Like you I deplore the effect over-exposure to porn has had on the sensibilities and sensitivities of our society of both women and men! Porn is a very poor role-model for real life and relationships!
I also believe there is much to applaud in the feminist cause but being a believer in a meritocracy I deplore the use of positive discrimination in any form - but enough of this...
It is hard and mind-altering work trying to live by a set of principles and standards and being constantly disappointed by much of the rest of the world and its attitudes - this results in an almost constant state of (suppressed) anger and frustration!
The expression "angry young men (or women)" has a great deal of truth in it - the inexperience of the young do tend to make them see issues in only black and white - things are either right or they are wrong!
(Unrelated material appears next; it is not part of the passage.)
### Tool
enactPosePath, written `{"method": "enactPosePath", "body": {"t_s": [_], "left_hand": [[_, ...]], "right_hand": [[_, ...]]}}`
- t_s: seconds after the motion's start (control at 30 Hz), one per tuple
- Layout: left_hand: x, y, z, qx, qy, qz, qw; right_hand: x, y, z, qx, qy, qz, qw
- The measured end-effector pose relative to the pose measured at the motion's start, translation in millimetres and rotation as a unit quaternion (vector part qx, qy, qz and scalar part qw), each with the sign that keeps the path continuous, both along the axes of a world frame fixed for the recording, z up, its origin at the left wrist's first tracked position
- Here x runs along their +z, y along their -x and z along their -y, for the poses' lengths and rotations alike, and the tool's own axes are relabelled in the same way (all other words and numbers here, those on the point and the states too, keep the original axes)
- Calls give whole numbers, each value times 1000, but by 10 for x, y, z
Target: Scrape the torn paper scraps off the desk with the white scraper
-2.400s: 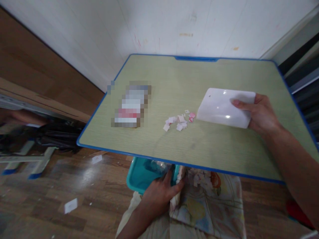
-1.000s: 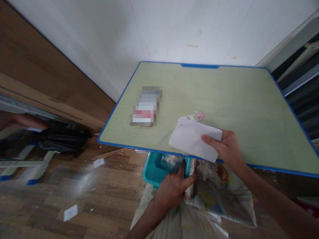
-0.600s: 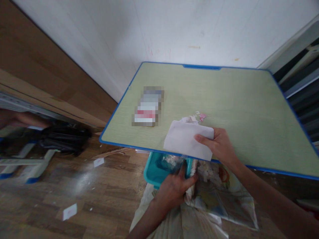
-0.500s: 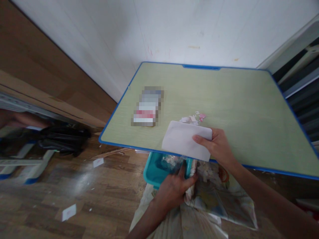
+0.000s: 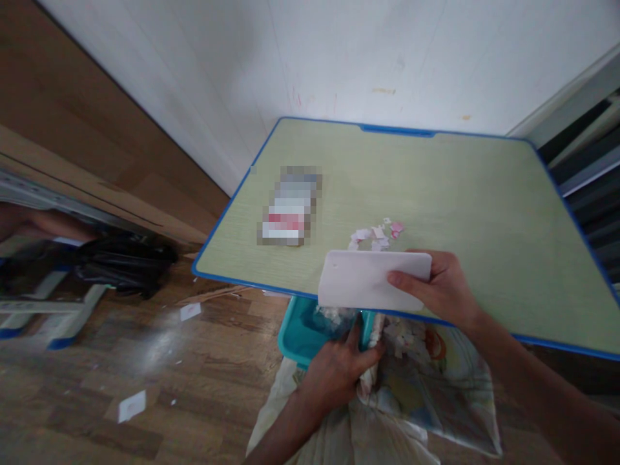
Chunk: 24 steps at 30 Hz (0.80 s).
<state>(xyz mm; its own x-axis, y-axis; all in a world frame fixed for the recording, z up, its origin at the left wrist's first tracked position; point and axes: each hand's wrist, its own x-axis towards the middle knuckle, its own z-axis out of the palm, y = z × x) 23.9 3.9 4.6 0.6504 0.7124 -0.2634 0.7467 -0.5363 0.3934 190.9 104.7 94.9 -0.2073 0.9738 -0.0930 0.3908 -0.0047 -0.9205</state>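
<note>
My right hand (image 5: 438, 287) is closed on the right end of a stiff white card (image 5: 371, 278) with rounded corners, thumb on its near face. The card is tilted over the near edge of the green table (image 5: 465, 194), hiding part of that edge. Just beyond it lie small white and pink paper scraps (image 5: 378, 234). Below the edge, my left hand (image 5: 334, 368) grips the right rim of a teal plastic tub (image 5: 293, 332), which holds clear plastic and pale scraps. Its thumb rests on the rolled edge of a clear printed bag (image 5: 436, 394) with scraps inside.
A blurred-out rectangular object (image 5: 290, 206) lies on the table's left side. Paper pieces (image 5: 132, 407) are scattered on the wooden floor. At the left are a black bag (image 5: 128, 261), a step ladder (image 5: 58, 316) and part of another person's limb (image 5: 33, 223). A white wall stands behind the table.
My right hand has moved the card slightly right and tipped its face, uncovering more paper scraps behind it. My left hand stays on the tub rim.
</note>
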Motion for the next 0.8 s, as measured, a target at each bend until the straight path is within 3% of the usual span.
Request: {"method": "enactPosePath", "body": {"t_s": [0.37, 0.47, 0.57, 0.67, 0.8], "left_hand": [[13, -10, 5, -3, 7, -28, 1000], [21, -9, 0, -1, 6, -27, 1000], [38, -8, -10, -1, 10, -24, 1000], [49, -9, -21, -7, 20, -29, 999], [44, -16, -26, -10, 37, -40, 998]], "right_hand": [[-31, 52, 39, 89, -80, 81, 989], [-60, -5, -7, 29, -32, 33, 999], [-97, -188, -174, -58, 3, -77, 995], [-84, -497, -483, -159, -54, -187, 968], [-47, -900, -930, -222, -107, -165, 955]]}}
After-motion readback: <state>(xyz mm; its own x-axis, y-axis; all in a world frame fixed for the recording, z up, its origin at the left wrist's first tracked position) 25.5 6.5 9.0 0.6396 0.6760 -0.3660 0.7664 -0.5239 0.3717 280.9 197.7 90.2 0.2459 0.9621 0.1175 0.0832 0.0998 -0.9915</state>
Young people with a cause tend to be constantly frustrated because they are incapable of seeing any shades of grey - the historical reasons for an issue, the evolution of a situation and the many compromises that have been made and must be made over time - usually too much time...
Frustrated and angry young people see only the need for change and this fact has been a thing of record since ancient Greece!
By the time most people reach their early 30's things have changed somewhat - they have other interests and responsibilities and are tired at the end of each day and have forgotten why they were angry and have begun to live some of those endless compomises they used to hate so much and now begin to see shades of grey.
They tend to become more philosophical and relaxed in their outlook! Their anger has largely been replaced with experience!
This is mostly a good thing because too much anger or anger that is maintained for too long has a very corrosive effect on friends and family and relationships and especially on the host of all that anger and frustration...
I feel it is possible you have sustained your anger too long - you have probably spent one-and-a-half decades preaching about and supporting your cause and avoiding the company of those who do not share your views and now you are beginning to suffer some of the corrosive effects...
It is also likely you have latent masochistic tendencies which drive you to choose your most emotive subject for fantasy material!
I feel in order to go forward you should widen your horizons somewhat regarding the choice of friends and acquaintances and experiences and attempt to spend more time on other interests and hobbies in order to dilute the emotions the cause of feminism makes you feel...
You don't have to pass the cause itself on to a new generation but just the baton of anger...
Emptying your head onto paper periodically can be very therapeutic and help dispel some of that so-corrosive anger. Some counselling might also help, especially to explore your sexual response - though you might wish to explore possible masochistic tendencies in a more practical way?